Providing scholars with a comprehensive international resource, a common point of entry into cutting edge contemporary research and a snapshot of the state and scope of the field, The Oxford Handbook of Criminal Law takes a broad approach to its subject matter - disciplinarily, geographically, and systematically.
Markus D. Dubber is Professor of Law at the University of Toronto. Dubber's scholarship has focused on theoretical, comparative, and historical aspects of criminal law. His publications include Criminal Law: A Comparative Approach (with Tatjana Hörnle), Foundational Texts in Modern Criminal Law, Handbook of Comparative Criminal Law, Modern Histories of Crime and Punishment, The New Police Science: The Police Power in Domestic and International Governance, The Police Power: Patriarchy and the Foundations of American Government, Criminal Law: Model Penal Code and Victims in the War on Crime: The Use and Abuse of Victims' Rights.

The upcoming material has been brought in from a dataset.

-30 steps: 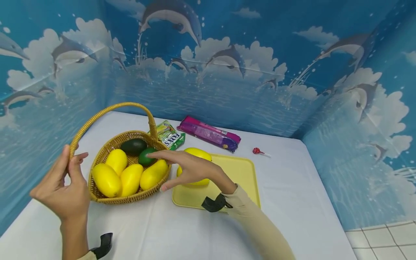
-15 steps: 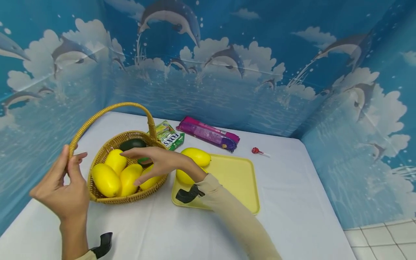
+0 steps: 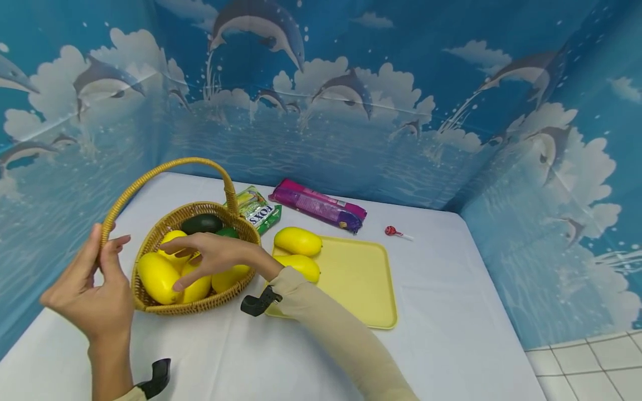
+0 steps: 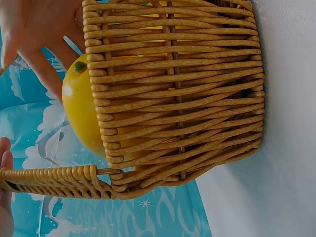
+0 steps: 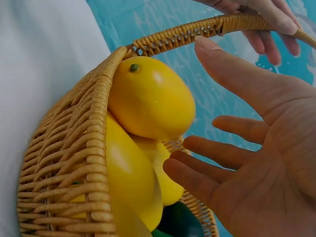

Tatjana Hörnle is Professor of Criminal Law, Comparative Criminal Law, and Penal Philosophy, Humboldt University of Berlin. She writes mainly about substantive criminal law and sentencing and about the foundations of the criminal law in moral and political philosophy and constitutional law. In addition to numerous articles in German and international law journals, Professor Hörnle has published on proportionality in sentencing, on offensive conduct, on punishment theories and on freedom of will and culpability.